In my blog last year on ecosystems and engagement, we identified three key ecosystems that every insurer needs to consider as they look at the future of insurance: The mobility ecosystemthe lifestyle ecosystem and the financial ecosystem—and more are emerging all the time. Insurance already touches life in so many moments of the day, but how should insurers look at their future capabilities in light of fitting into these key ecosystems? Where can they place new products that fit seamlessly into these life streams and how can they develop and maintain a framework that allows for quick reactions to customer trends? Preparing to connect fulfils two insurer responsibilities:

  • Necessary growth for the future
  • The ability to fluidly handle unplanned events such as COVID, catastrophic weather events and the surprise hazards of supply-line disruption.

Insurers will find, as they prepare, that every connection they create makes the organization a little more resilient. Channels will grow organically. Products will be launched with less delay. Customers will be served in automated ways that suit them, with relevance and accuracy. Learning, through greater data exchange, will yield improved experiences in claims-related risk.

Incumbents in all industries are at a disadvantage when preparing for the future. This isn’t unique to insurance. Monolithic systems and processes can seem insurmountable in light of startups and InsurTechs that can quickly adapt and fit into modern automations and streamlined networks. Many of them are built-to-fit anywhere. They find their success in networking.

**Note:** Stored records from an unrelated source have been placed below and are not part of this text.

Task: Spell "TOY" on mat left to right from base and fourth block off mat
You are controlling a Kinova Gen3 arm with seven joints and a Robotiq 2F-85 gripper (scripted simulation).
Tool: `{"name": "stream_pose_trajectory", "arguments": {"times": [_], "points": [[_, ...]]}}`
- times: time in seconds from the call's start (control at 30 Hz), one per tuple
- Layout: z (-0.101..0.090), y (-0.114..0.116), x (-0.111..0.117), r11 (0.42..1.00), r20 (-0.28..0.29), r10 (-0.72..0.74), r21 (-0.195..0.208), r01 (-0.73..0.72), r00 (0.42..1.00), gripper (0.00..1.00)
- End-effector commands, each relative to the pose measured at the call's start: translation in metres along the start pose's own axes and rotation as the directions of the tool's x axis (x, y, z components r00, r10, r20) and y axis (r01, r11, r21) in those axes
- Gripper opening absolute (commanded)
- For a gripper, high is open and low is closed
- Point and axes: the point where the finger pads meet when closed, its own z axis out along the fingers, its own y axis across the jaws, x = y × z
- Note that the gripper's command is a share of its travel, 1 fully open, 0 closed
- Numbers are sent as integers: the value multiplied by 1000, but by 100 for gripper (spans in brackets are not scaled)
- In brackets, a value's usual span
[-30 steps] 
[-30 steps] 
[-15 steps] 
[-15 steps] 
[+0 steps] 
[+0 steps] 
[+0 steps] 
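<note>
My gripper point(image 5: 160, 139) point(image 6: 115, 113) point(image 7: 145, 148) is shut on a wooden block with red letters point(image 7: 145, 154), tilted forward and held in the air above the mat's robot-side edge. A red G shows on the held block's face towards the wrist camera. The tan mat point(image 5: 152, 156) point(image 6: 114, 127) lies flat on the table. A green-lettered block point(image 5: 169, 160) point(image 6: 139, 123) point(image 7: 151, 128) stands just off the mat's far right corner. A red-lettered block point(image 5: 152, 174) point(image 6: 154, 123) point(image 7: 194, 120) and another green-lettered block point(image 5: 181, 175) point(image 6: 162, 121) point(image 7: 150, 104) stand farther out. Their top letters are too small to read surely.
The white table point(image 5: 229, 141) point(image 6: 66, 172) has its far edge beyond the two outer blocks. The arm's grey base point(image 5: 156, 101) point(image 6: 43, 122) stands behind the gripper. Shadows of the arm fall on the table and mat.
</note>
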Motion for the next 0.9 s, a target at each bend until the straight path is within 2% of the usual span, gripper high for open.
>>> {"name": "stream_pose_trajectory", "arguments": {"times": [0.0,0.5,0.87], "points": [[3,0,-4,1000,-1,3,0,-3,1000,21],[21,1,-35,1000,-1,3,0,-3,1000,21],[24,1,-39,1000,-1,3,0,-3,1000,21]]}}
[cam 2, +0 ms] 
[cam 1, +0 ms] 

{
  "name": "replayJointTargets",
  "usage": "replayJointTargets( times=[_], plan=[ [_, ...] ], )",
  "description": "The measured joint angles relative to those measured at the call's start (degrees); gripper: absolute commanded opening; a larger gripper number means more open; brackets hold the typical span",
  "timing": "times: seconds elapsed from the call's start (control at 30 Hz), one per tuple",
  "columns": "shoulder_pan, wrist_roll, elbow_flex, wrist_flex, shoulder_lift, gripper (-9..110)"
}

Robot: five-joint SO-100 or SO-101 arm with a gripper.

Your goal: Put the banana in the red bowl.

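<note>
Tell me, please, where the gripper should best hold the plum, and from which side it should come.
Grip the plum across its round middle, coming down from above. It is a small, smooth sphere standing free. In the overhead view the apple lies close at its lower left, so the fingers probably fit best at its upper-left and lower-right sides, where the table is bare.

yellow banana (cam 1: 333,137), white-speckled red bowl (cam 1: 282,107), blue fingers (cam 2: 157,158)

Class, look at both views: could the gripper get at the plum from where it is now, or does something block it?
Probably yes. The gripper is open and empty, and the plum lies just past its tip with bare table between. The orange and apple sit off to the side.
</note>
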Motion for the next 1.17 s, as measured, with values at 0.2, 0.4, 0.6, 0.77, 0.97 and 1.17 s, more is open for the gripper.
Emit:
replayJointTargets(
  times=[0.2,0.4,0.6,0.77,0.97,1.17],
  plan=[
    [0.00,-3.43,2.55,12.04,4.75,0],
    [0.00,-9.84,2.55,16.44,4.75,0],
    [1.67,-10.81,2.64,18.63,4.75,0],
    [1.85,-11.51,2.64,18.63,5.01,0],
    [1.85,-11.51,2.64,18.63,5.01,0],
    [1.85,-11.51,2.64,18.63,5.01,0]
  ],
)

The insurance industry status quo is rapidly eroding and is being re-defined with a growing number of influences, upending decades of business assumptions.  In this new decade, new insurance opportunities exist for those who leverage next gen platforms, participate in a broader ecosystem and the growing insurable opportunities.

Insurers, who have been slow to see data’s real value in the value chain, are slowly coming to understand that every customer experience holds data. (Read more in my blog, Underwriting in 3D: Using Data to Adapt and Improve Life Insurance Sales.) Data’s value to insurers is tightly connected to an ecosystem-enabled growth model. Data ecosystems have their own hurdles, however, such as already-established (entrenched) players, a point recently made by McKinsey.

“If the market already has a large, established player, companies may find it difficult to stake out a position. To choose the right partners, executives need to pinpoint the value they can offer and then select collaborators who complement and support their strategic ambitions.”

Looked at in the right light, this is more of an opportunity to innovate, than a hurdle, especially within the insurance industry, where large, established players and “younger” insurers have been playing in the same markets for a long time. Insurance is large enough that there’s always room for innovators with initiative. The same McKinsey article points out that data ecosystems “can provide a golden opportunity” for traditional incumbents in their bid to ward off competition from agile upstarts.

Insurers must prepare. Humans are wired to use automation and streamline experiences. How can we further automate payments? How can we automatically begin providing insurance when people walk or drive or fly into situations where they need insurance? Streamlining and innovation are made possible through partnerships. Partnerships are enabled by ecosystem-ready insurance processes.